Peligro en Machu Picchu Soluciones para evitar la saturación turística

El turismo masivo se ha convertido en una creciente amenaza para la preservación de Machu Picchu, uno de los tesoros arqueológicos más valiosos del Perú y Patrimonio de la Humanidad por la UNESCO. La afluencia descontrolada de visitantes no solo genera incomodidades y largas esperas, sino que también pone en riesgo la integridad física de la ciudadela inca y su entorno natural, una situación que requiere atención inmediata y soluciones sostenibles.

Según la investigación publicada por El Comercio, varios turistas han manifestado su frustración por las dificultades encontradas al intentar visitar Machu Picchu, viéndose obligados a permanecer hasta tres días en Aguas Calientes debido a fallas en el sistema de venta de entradas en línea, lo que les forzó a la compra presencial y la consecuente pérdida de tiempo.

Esta problemática, lejos de ser un incidente aislado, pone de manifiesto deficiencias estructurales en la gestión del acceso a la ciudadela. A pesar de las advertencias emitidas por la Contraloría General de la República al Ministerio de Cultura (Mincul) sobre los riesgos asociados a la sobrecarga turística, se siguen registrando cifras que exceden los límites de aforo sostenible. El informe de la Contraloría alerta sobre la posibilidad de que Machu Picchu sea incluida en la lista de Patrimonio Mundial en Peligro de la UNESCO, una situación que podría tener graves consecuencias para la imagen del Perú como destino turístico.

Datos revelados por la Contraloría indican una sobrecarga promedio de 2.505 personas en la terraza superior de la ciudadela (Ruta 1-B) entre el 17 y el 30 de abril de 2025, y de 1.546 personas entre el 1 y el 30 de mayo del mismo año. Estas cifras contrastan drásticamente con el límite de acceso sostenible aprobado por el Mincul, que establece un máximo de 450 personas por día en temporada regular o baja, y de 490 personas en temporada alta. Sin embargo, la venta de boletos ha superado estos límites, permitiendo el ingreso de entre 549 y 789 visitantes en temporada regular, y entre 495 y 639 usuarios en temporada alta.

Un factor que contribuye a esta situación es la permisividad con el ingreso de visitantes a través de la Ruta 5 de la Red de Caminos Inca, cuyo recorrido final incluye la visita a la terraza superior, sin que se apliquen los controles de aforo correspondientes. La problemática se extiende también a esta ruta, donde se detectó una sobrecarga de 936 personas entre el 17 y el 30 de abril de 2025, y de 1.490 personas entre el 1 y el 30 de mayo. A pesar de que el aforo permitido es de 250 personas por día, se registró la venta de boletos para el ingreso de más de 300 usuarios, llegando incluso a contabilizar la presencia de entre 416 y 695 personas en algunos días.
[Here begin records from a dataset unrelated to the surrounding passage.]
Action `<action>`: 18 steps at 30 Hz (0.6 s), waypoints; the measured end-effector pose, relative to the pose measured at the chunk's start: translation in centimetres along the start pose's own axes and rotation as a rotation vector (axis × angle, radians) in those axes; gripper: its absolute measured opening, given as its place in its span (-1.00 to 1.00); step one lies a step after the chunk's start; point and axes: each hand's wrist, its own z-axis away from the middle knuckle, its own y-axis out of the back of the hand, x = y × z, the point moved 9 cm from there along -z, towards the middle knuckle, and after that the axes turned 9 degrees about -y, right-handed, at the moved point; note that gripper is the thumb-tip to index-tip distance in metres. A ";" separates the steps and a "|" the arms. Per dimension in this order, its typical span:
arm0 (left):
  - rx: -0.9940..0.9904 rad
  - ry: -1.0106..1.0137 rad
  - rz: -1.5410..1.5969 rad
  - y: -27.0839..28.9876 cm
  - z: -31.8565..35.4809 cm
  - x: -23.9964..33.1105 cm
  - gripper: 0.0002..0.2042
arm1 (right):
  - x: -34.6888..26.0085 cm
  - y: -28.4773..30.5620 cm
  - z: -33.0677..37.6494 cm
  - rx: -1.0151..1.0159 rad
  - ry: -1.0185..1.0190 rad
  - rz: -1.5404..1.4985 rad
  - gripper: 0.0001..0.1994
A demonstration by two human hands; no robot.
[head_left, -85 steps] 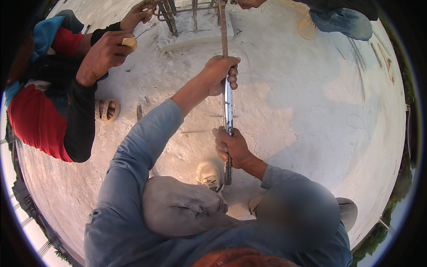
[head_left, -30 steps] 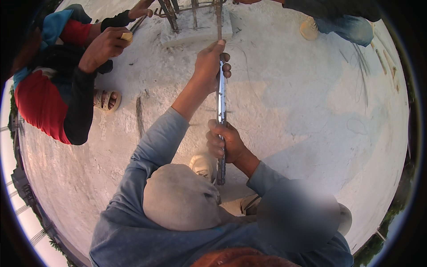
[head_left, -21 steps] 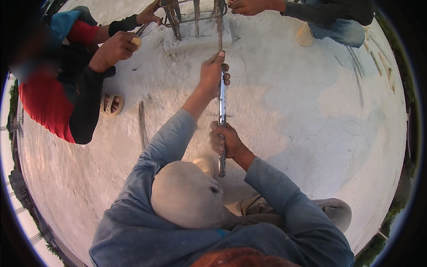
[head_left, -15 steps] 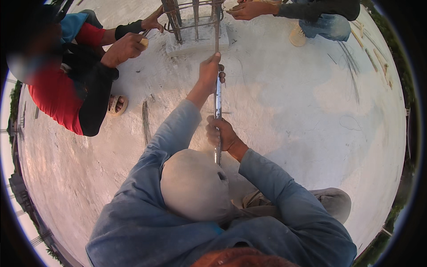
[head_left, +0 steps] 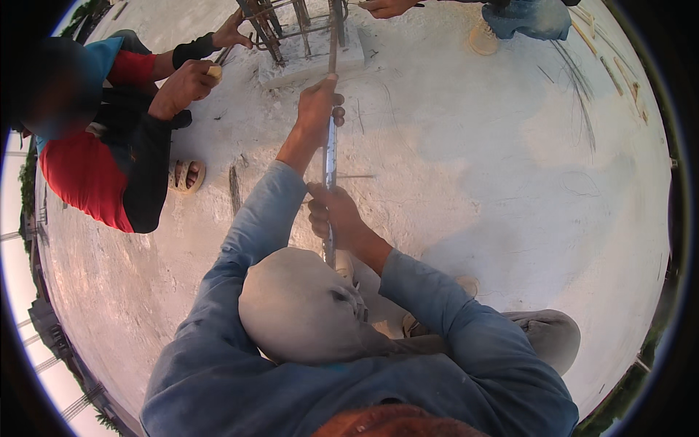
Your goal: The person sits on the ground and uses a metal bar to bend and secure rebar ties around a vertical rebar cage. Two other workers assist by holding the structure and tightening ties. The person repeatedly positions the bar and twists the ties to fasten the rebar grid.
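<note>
A long silvery metal pipe [head_left: 330,156] runs away from me, between my knees and a steel rebar cage [head_left: 298,30]. My left hand [head_left: 317,105] is wrapped around its far part, close to where a rusty brown rod [head_left: 333,51] reaches on to the cage. The hand hides how pipe and rod meet. Nearer to me, my right hand [head_left: 338,217] grips the same pipe with its fingers curled round it. The pipe's near end shows just beyond my bent left knee.
At left squats a co-worker in a red and black sleeve [head_left: 84,178], one hand by the cage, the other [head_left: 186,86] around something yellowish. Another co-worker's hand [head_left: 389,7] is at the top. Thin wires [head_left: 575,84] and sticks [head_left: 611,76] lie far right on the concrete floor [head_left: 473,182].
Both hands and the pipe sit further left, still gripped in the same way. The whole view has shifted, so the cage and co-workers appear higher and further left.
</note>
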 end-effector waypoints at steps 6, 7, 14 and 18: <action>-0.126 -0.007 -0.015 1.9 -0.6 0.3 -0.56 | 1.6 -1.5 -2.8 0.190 0.019 0.055 -0.66; -0.145 -0.009 -0.008 2.0 -0.8 0.4 -0.55 | 1.5 -1.8 -3.0 0.181 0.041 0.063 -0.65; -0.213 0.010 0.005 2.7 -0.9 1.0 -0.55 | 2.2 -3.3 -4.2 0.306 0.071 0.141 -0.63; -0.220 0.019 -0.008 3.4 -1.1 1.1 -0.54 | 2.6 -4.0 -5.2 0.322 0.106 0.107 -0.63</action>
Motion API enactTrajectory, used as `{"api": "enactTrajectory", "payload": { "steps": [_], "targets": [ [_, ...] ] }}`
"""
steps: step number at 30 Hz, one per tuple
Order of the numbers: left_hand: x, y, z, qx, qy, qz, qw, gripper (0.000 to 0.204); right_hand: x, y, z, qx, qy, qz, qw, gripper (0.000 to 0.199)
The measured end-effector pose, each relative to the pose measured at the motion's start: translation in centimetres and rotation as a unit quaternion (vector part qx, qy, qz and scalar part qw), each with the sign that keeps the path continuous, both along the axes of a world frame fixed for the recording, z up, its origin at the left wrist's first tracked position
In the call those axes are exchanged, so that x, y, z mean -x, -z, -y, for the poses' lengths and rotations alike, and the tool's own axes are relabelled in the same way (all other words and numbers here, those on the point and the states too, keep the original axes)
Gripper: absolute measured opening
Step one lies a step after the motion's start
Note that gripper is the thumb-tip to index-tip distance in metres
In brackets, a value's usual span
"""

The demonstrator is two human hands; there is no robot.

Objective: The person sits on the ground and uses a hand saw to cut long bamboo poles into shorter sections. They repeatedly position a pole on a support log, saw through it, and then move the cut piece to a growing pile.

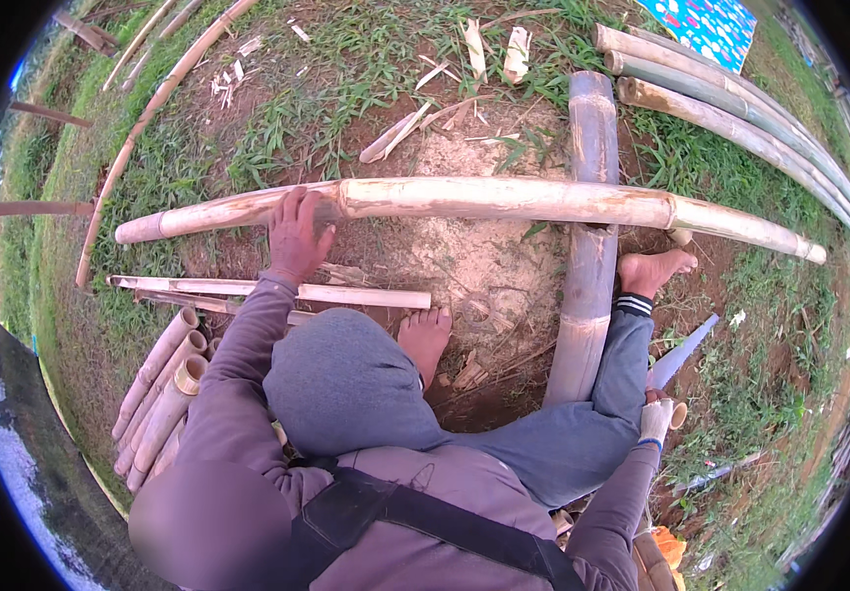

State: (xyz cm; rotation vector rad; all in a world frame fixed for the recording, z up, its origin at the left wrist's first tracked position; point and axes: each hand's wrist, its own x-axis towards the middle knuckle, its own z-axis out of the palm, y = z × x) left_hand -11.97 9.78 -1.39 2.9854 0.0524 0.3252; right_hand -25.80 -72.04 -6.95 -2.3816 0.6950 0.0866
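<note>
Head view: your hands are well apart, the left hand (296,236) lying over the pale bamboo pole (484,198), its grip too hidden to tell, the right hand (655,412) wrapped round the saw (685,351). The pole lies across the thick grey bamboo (588,295); best press down firmly against rolling, and mind that blade near your bare right foot (655,268).
</note>
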Motion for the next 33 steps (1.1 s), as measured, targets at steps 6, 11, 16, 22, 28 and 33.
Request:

El vocero de la Contraloría, Guzmán Vera, señaló que el propio Ministerio de Cultura ha advertido sobre esta problemática desde el año pasado, lo que motivó la realización del informe. Por su parte, Ricardo Acosta, presidente de la Asociación Peruana de Agencias de Viaje y Turismo (Apavit), calificó el informe como una importante llamada de atención, evidenciando fallas en el control del aforo y en la gestión operativa. Acosta propone reforzar los mecanismos de fiscalización y promover un turismo responsable, en coordinación con todos los actores del sector, y plantea la necesidad de diversificar los destinos turísticos en Cusco y otras regiones del país para reducir la presión sobre Machu Picchu.

José Luis Silva Martinot, exministro de Comercio Exterior y Turismo del Perú, advierte sobre la persistencia de la corrupción e informalidad en la venta de boletos, mientras que la UNESCO ha expresado su preocupación por el estado de conservación del Santuario Histórico de Machu Picchu. La falta de una respuesta por parte del Ministerio de Cultura ante estas advertencias es preocupante, y se espera que se adopten medidas urgentes para garantizar el uso sostenible de este invaluable patrimonio.